Assigned task:
Below are the records. State how many of their lines contain "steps", with nothing else.
---------- Recorded information ----------
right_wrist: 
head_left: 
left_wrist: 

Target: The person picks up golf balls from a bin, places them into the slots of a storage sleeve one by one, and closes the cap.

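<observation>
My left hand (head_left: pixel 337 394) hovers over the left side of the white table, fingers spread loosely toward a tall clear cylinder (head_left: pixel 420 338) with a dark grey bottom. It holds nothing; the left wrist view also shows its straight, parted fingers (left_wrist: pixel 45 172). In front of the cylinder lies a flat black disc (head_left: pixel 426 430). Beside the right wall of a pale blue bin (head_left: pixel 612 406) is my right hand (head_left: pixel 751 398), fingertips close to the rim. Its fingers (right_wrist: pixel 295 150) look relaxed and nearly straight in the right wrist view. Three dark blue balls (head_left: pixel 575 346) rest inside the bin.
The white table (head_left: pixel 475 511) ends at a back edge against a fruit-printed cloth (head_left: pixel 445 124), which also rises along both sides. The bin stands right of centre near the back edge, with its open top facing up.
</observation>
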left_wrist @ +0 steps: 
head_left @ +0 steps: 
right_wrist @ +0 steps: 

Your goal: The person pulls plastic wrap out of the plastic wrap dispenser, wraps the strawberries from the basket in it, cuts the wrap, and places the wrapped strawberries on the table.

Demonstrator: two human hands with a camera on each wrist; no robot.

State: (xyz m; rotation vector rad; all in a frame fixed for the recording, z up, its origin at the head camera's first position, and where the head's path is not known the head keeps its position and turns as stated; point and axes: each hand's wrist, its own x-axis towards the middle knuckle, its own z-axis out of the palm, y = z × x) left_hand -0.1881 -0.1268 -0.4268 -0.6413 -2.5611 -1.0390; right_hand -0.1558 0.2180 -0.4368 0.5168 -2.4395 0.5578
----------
Response area:
3